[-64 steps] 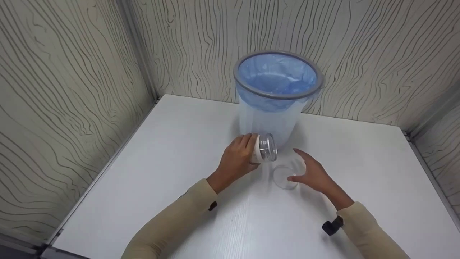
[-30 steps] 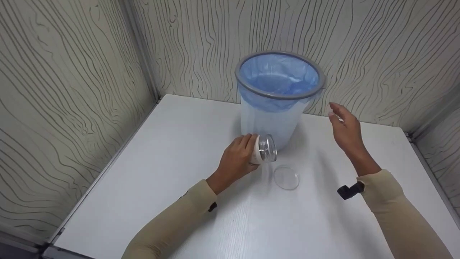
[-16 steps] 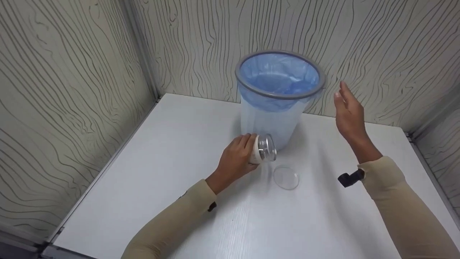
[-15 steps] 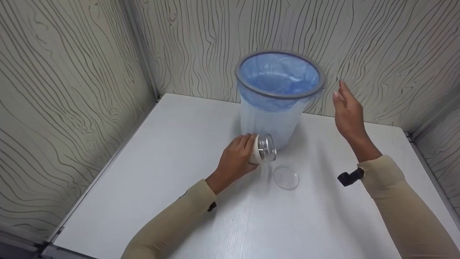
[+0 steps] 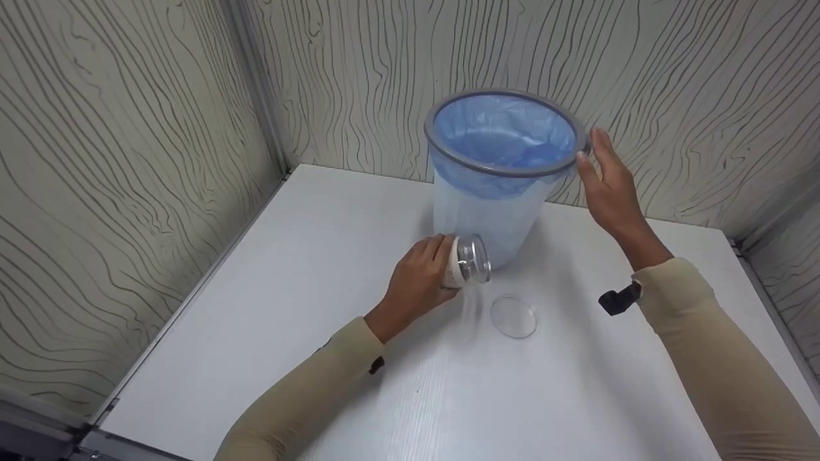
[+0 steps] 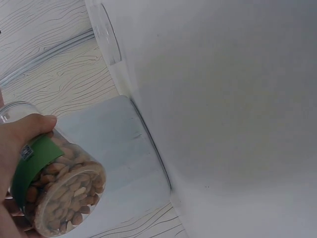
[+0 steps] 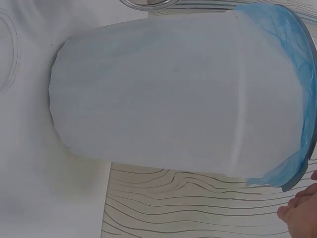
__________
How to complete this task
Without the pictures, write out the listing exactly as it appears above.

Written response
[-64 steps] 
[-30 steps] 
[-16 steps] 
[-15 steps] 
[+0 steps] 
[+0 steps] 
[+0 steps] 

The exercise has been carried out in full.